- **Exercise aim**:
Please copy each line in the records below that contains the string "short".

- **Data excerpts**:

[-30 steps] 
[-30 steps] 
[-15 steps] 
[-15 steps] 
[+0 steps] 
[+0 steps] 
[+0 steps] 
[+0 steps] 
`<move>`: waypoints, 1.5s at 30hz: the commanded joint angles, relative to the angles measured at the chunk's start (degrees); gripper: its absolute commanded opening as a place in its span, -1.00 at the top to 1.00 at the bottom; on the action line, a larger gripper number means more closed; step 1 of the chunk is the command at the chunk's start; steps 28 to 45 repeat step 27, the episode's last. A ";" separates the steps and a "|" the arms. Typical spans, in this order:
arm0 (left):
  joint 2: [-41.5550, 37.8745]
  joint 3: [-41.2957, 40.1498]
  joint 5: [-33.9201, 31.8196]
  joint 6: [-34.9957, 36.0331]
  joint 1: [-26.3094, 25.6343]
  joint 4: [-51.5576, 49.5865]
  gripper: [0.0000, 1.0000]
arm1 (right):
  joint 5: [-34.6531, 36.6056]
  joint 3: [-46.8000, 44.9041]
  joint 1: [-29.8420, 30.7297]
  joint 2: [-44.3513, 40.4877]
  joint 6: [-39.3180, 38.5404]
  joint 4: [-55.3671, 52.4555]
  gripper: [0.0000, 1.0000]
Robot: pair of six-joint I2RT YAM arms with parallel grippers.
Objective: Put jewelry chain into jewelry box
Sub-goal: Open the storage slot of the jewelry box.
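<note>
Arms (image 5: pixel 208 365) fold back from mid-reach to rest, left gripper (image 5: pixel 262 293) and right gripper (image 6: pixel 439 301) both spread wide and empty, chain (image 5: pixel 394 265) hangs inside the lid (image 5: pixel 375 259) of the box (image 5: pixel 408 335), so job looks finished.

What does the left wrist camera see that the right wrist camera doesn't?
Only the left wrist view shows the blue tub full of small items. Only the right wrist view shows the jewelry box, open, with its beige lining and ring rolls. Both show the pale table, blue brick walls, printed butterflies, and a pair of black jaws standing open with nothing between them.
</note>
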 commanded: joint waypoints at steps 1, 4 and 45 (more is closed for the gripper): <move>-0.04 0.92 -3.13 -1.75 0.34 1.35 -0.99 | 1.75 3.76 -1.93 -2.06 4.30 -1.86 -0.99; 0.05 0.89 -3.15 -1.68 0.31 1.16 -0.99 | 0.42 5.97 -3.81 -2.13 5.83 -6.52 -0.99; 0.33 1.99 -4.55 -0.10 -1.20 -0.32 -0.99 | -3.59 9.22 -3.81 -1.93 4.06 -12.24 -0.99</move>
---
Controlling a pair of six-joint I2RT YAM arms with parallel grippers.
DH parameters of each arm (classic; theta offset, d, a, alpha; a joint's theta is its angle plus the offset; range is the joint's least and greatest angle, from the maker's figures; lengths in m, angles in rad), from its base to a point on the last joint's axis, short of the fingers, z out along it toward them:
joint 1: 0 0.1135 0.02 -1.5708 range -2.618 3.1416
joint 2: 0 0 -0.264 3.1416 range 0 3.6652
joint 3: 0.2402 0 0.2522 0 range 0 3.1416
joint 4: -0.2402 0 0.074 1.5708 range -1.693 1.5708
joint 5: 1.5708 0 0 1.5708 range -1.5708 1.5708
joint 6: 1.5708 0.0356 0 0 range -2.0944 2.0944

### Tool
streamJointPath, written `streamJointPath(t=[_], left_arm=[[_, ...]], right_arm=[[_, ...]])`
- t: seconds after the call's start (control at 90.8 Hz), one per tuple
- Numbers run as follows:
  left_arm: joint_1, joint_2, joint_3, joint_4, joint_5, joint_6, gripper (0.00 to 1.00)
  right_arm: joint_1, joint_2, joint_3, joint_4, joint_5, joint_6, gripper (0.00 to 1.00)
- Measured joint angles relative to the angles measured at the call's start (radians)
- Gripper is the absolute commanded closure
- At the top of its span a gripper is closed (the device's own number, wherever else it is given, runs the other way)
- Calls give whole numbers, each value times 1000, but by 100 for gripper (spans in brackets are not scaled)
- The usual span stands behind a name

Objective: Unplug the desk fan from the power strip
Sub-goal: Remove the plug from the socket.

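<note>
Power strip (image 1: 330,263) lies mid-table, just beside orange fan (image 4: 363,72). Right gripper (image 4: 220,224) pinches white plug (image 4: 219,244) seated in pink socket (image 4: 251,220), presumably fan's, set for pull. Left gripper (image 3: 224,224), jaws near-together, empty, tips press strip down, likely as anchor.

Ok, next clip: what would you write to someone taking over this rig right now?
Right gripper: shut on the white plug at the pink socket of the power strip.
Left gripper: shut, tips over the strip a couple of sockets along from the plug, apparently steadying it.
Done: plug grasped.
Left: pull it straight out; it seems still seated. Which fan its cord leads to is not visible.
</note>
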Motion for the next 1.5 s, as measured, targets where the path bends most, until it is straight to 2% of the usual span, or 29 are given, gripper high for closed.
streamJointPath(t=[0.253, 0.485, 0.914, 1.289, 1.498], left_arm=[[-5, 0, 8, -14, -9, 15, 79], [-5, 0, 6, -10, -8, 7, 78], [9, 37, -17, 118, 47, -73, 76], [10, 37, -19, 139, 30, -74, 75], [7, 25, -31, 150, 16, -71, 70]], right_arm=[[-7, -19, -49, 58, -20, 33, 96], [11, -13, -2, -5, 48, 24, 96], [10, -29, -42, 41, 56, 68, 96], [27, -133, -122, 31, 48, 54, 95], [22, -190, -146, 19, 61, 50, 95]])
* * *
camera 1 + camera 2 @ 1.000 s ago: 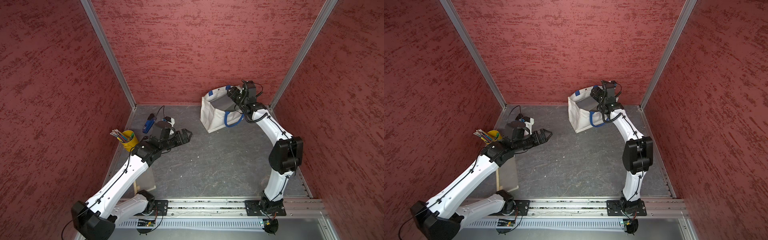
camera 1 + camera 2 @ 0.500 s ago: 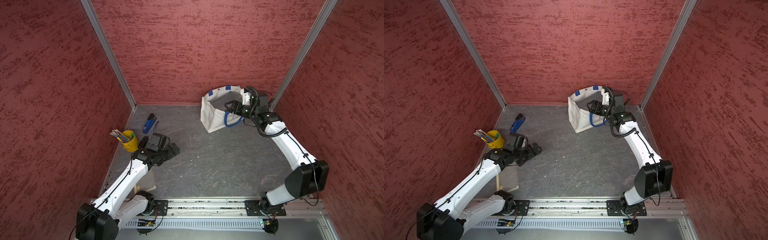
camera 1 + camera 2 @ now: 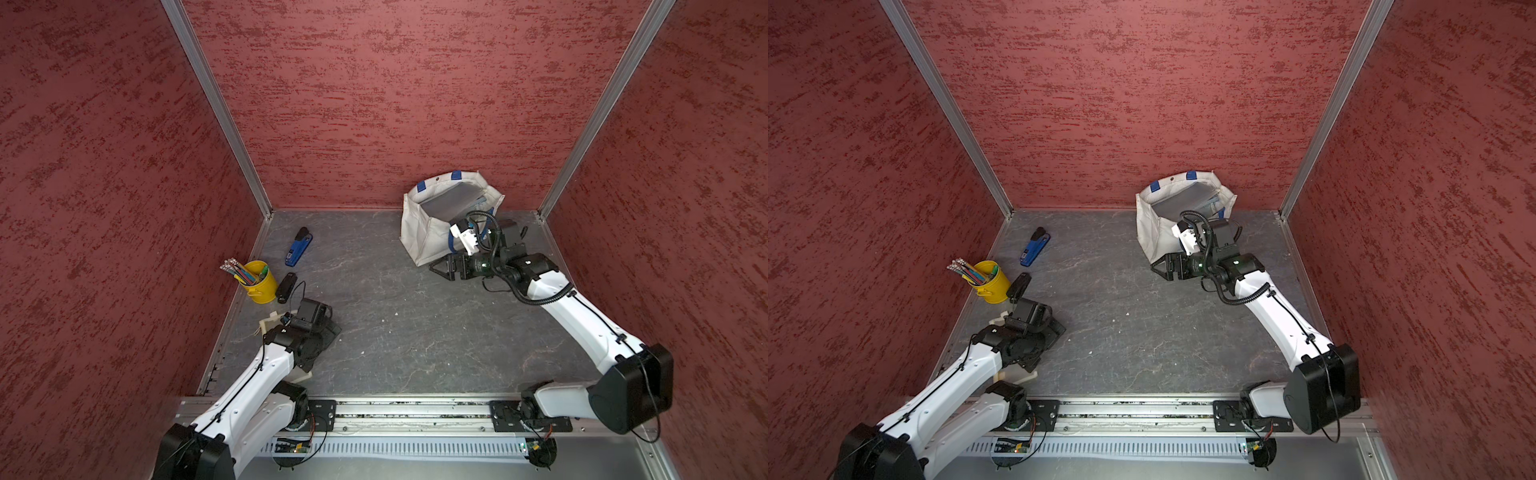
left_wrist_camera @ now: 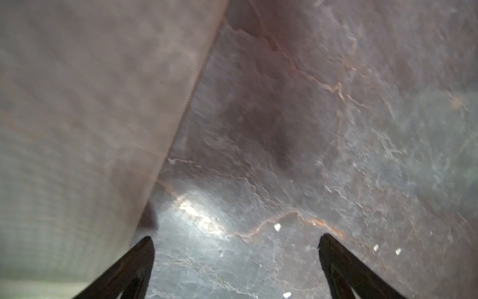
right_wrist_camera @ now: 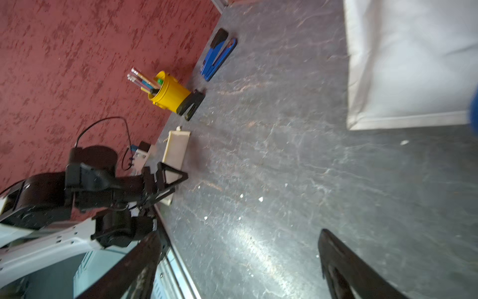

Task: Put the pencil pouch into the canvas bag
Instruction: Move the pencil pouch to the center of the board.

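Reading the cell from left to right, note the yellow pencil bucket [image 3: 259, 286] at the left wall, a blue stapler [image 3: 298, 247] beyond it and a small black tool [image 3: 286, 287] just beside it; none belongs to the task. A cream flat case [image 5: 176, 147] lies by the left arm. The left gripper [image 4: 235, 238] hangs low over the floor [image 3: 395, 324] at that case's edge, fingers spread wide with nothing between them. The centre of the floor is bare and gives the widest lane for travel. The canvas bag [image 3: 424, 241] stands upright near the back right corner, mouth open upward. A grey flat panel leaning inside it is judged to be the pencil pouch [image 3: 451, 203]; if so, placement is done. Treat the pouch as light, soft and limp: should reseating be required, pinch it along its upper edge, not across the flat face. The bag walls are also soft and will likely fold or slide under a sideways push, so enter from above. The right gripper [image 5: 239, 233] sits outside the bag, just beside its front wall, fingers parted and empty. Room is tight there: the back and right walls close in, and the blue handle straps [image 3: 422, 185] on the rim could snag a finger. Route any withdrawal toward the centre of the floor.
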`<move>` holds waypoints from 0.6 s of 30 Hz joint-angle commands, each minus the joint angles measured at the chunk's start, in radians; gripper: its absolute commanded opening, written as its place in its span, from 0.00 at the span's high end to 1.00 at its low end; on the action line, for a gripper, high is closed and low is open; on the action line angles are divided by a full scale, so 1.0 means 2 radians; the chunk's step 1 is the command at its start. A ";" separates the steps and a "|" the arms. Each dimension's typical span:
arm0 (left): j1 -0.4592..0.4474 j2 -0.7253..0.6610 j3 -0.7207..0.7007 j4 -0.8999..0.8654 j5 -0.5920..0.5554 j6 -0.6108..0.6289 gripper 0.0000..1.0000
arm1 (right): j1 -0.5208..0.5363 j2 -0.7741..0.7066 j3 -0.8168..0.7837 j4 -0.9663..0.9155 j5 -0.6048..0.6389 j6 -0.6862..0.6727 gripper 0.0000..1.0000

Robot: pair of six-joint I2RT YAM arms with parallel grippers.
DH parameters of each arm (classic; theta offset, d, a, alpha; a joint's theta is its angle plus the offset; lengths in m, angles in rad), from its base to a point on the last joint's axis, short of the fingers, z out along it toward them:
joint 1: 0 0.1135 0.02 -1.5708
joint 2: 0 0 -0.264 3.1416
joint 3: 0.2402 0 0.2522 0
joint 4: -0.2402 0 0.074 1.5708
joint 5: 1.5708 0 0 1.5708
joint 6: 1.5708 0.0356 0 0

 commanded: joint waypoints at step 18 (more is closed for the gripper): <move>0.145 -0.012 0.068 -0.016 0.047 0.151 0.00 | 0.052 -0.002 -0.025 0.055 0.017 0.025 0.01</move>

- **Response for this exercise**:
DH parameters of each arm (classic; theta offset, d, a, alpha; a joint's theta is its angle plus the offset; range is the joint's least and greatest angle, from the maker's figures; lengths in m, angles in rad), from its base to a point on the last joint's axis, short of the fingers, z out along it toward them:
DH parameters of each arm (classic; theta offset, d, a, alpha; a joint's theta is its angle plus the offset; lengths in m, angles in rad), from its base to a point on the last joint's axis, short of the fingers, z out along it toward them:

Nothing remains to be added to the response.